In order to dissect the contributions of N-glycans, O-glycans and glycolipids on human leukocyte cell adhesion, Stolfa et al. (83), made a panel of 7 single, dual and triple knockout cell lines on the human leukemia HL-60 background that bear truncated glycoconjugates (Figure 3A). The investigators tested the ability of these cells to be recruited and to roll on recombinant E-selectin substrates and HUVECs. Their studies demonstrated that O- and N-linked glycans, both, control the initial recruitment of neutrophils from flow with N-glycan primarily regulating neutrophil rolling velocity. Whereas, glycolipids did not play a role in the initial recruitment, their proximity to the cell membrane allowed their participation in the slow rolling process, which eventually lead to firm arrest.
Figure 3. Leukocyte-endothelial cell adhesion cascade. (A) Schematic depicts results from studies using human cells. The sialyltransferase ST3GaI4 is indispensable for all aspects of leukocyte adhesion. O-glycans are important for leukocyte capture from flow along with N-glycans. N-glycans largely control leukocyte rolling velocity with glycolipids also contributing to the transition to firm arrest. Besides cell adhesion, emerging evidence points to a role for glycans in also regulating cell activation and the transition to firm arrest. (B) Endowing heterologous cell types (like Mesenchymal Stem Cells, MSCs) with selectin scaffold proteins (“right scaffold”) along with enzymes facilitating the construction of sialofucosylated glycans (“right sugars”) can enable stem cell capture and rolling on the inflamed endothelium.
Overall, the expression pattern of scaffold proteins bearing the carbohydrate-ligands and the level of cellular glycosyltransferase activity are important parameters that define the E-selectin ligand. More detailed studies are needed to determine if the protein scaffolds and glycan structures identified above for human neutrophils, also contribute to the adhesion patterns of other immune cell types relevant to post-infarction repair. The identification of the E-selectin binding glycoconjugates and related blocking antibodies will greatly simplify this quest.

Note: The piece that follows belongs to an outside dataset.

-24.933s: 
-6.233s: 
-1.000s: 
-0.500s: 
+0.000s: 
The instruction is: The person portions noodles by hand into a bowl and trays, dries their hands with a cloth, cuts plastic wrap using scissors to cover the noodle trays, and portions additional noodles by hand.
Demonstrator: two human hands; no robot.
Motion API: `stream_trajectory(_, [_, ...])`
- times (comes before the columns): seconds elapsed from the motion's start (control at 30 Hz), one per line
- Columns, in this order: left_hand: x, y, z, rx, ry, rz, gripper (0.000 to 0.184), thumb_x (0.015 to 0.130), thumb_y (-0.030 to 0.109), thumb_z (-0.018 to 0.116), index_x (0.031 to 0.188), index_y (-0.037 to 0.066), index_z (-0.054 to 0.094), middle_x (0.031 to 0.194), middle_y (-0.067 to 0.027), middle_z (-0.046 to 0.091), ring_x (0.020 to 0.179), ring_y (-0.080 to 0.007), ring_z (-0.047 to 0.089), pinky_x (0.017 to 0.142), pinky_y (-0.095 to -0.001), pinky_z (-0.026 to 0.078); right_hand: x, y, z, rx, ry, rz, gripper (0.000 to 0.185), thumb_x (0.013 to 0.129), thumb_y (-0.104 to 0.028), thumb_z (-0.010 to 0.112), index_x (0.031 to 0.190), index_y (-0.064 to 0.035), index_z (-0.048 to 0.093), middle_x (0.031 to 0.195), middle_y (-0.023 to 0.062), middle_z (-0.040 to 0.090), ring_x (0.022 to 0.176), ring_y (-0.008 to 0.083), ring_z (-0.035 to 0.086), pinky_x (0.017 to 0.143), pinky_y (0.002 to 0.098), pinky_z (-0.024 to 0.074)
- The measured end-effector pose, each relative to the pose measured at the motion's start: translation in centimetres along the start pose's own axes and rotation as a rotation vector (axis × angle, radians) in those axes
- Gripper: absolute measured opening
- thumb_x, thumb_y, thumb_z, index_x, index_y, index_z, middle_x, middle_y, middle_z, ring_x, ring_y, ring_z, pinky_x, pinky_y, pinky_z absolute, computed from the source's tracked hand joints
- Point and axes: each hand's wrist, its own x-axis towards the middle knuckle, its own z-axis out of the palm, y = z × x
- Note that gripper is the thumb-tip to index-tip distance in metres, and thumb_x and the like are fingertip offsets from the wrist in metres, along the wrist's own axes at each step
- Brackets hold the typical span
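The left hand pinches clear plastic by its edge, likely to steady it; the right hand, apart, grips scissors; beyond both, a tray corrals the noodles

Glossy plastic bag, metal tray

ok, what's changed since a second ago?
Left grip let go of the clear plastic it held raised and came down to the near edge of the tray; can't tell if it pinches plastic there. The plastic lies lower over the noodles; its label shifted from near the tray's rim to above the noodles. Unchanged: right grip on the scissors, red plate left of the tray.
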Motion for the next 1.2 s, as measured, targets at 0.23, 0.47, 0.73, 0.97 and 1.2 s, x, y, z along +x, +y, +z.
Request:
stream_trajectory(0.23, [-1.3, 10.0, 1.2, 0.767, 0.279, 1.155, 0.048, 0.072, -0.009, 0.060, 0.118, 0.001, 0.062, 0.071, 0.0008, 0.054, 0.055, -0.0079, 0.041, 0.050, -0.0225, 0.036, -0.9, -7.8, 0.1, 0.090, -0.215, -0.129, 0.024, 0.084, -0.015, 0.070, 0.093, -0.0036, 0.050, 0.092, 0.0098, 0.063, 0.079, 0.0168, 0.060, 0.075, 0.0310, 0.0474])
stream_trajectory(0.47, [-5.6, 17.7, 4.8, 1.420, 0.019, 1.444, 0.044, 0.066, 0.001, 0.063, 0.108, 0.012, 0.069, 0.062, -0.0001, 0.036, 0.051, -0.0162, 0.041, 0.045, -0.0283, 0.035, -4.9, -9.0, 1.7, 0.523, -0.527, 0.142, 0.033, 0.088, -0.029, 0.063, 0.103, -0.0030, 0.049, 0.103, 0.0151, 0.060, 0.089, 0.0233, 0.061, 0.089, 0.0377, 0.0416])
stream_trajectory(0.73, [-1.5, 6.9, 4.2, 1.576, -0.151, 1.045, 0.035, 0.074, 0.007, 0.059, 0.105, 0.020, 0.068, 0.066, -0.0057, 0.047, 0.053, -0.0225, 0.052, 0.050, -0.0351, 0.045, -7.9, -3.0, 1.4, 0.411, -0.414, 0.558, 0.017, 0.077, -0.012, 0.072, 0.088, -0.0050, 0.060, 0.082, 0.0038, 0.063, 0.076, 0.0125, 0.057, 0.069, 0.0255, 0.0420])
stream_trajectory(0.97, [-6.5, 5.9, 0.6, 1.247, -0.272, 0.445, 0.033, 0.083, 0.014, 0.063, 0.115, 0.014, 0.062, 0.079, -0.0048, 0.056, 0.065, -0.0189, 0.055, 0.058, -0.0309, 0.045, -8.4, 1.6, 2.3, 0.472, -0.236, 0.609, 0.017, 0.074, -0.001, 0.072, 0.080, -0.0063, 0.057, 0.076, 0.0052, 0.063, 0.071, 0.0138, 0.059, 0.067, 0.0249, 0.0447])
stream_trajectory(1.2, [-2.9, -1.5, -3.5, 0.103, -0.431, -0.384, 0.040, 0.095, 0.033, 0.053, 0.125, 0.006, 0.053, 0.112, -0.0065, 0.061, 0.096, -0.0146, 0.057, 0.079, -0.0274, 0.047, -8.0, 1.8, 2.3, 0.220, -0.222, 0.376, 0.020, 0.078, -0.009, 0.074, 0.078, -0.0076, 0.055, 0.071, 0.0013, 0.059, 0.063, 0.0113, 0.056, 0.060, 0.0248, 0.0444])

Therapeutic Efficacy of Interventions Aimed at Interrupting Selectin-Mediated Immune Cell Infiltration After Myocardial Infarction
In light of the key role that selectins play in immune cell recruitment, adhesion, and tissue infiltration after ischemic injury, efforts to diminish the detrimental effects of pro-inflammatory immune cells have focused on interrupting selectin-mediated cell adhesion after MI. The earliest approaches centered upon the use of monoclonal antibodies directed against specific selectin molecules. After it was determined that P-, L-, and E-selectin each recognize the common ligand sLeX, carbohydrate sLeX analogs were developed and tested as a soluble selectin blocker (84). In addition, discovery of PSGL-1 as a high-affinity ligand for P-selectin encouraged the development of soluble PSGL-1, which has been utilized for functional blockade of selectins in vivo (85). The following section summarizes progress that has been made over the past two decades in the investigation of anti-inflammatory therapies designed to interfere with selectin-immune cell interactions after myocardial ischemic injury.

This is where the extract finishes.